Castro, who served “lumad” (indigenous) communities in Mindanao, was accused of being involved in the “felonious kidnapping” of a member of a government-armed militia in 2018 in Sibagat, Agusan del Sur.
The government’s anticommunist task force had Red-tagged Castro and accused her of heading the national health bureau of the Communist Party of the Philippines (CPP).
Red-tagging is the labeling of individuals and groups as CPP members or sympathizers. Many Red-tagged persons had been persecuted, prosecuted and attacked or killed by state forces or state-sponsored armed groups.
Hugs for Doc Naty
Human rights group Karapatan said the court’s ruling showed that she was “arbitrarily arrested and imprisoned.”

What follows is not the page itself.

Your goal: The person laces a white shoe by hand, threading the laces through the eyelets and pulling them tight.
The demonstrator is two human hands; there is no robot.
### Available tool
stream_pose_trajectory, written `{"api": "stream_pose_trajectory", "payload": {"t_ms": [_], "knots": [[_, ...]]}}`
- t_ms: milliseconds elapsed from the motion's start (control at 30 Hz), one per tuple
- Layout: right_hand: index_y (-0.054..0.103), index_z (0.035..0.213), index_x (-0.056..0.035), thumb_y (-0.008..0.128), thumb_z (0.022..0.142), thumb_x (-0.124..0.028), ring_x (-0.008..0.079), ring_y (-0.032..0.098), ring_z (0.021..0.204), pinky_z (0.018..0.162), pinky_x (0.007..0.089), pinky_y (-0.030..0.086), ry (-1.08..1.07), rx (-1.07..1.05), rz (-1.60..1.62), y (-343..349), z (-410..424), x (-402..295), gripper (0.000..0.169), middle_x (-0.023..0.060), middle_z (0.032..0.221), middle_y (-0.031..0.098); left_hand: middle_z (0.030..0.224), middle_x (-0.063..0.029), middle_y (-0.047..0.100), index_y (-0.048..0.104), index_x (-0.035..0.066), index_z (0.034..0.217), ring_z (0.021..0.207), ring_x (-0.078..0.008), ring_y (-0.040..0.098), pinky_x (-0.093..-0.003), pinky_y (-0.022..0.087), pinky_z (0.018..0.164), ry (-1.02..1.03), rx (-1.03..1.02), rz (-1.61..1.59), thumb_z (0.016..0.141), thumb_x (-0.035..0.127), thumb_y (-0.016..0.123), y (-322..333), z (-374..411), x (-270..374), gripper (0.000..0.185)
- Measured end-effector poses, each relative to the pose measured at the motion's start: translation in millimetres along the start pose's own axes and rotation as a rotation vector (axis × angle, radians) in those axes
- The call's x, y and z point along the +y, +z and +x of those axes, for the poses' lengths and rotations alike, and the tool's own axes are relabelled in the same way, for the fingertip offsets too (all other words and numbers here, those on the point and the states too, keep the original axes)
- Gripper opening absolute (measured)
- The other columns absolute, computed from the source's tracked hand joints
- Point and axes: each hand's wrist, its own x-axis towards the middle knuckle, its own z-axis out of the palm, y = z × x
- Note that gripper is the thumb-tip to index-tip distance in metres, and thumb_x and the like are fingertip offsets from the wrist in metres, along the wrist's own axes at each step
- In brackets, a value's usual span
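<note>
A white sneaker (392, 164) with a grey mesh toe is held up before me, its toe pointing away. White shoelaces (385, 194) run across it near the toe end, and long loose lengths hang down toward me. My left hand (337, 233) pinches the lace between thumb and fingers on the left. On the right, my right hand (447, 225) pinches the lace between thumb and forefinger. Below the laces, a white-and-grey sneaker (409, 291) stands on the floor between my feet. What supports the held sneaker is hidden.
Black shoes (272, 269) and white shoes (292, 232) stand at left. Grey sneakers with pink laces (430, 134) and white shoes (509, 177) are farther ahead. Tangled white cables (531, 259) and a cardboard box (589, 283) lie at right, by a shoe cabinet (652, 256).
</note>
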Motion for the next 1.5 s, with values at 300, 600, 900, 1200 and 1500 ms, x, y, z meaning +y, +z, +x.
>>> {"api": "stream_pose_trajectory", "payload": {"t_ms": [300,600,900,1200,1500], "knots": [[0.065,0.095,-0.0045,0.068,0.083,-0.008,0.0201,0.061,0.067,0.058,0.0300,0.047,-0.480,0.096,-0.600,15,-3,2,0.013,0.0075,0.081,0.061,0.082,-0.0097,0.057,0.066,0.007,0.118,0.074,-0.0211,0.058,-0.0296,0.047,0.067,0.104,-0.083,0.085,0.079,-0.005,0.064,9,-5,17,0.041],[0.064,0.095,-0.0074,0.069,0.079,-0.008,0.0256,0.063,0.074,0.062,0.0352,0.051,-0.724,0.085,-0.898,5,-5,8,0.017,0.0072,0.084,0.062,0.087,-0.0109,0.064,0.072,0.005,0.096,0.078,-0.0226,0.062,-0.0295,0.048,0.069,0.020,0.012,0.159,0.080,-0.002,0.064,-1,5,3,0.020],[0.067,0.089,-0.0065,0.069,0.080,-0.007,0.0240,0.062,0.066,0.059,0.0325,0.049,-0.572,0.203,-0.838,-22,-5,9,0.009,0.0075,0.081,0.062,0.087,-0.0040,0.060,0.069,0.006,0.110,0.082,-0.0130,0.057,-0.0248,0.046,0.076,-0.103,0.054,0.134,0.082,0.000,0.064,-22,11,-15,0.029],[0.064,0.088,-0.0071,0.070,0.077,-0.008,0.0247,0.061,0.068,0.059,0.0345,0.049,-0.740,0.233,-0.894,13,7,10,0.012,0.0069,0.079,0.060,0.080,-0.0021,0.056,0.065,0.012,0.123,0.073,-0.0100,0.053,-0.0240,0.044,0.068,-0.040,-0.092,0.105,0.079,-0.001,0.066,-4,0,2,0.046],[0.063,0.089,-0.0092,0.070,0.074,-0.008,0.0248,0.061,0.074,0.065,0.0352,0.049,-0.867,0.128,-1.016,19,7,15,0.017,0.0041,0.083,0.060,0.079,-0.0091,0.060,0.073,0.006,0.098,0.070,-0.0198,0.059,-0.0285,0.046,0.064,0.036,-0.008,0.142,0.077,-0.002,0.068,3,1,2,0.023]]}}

“This proves that the NTF-Elcac’s (National Task Force to End Local Communist Armed Conflict) malicious and baseless statements against our Red-tagged colleague and community doctor are all lies,” Karapatan secretary general Cristina Palabay told the Inquirer.
“We extend our hugs of solidarity to Doc Naty and her family, as we enjoin her to continue doing her work as a community health and human rights worker and to exact justice and accountability from those who violated her rights,” she added.
Castro’s classmates from the University of the Philippines College of Medicine where she graduated cum laude in 1995 had denounced her arrest and demanded her release.
They cited her passion to serve in remote areas as soon as she stepped out of medical school.
This was the same call of her high school alma mater, St. Scholastica’s College in Manila.
The Philippine Medical Association, the biggest professional medical group in the country, also demanded that the authorities follow the rule of law and to uphold her constitutional rights.
Even the Department of Health joined calls for authorities to respect Castro’s legal rights, noting that the “contributions of our health workers, especially those who have opted to work with the underserved are immeasurable.”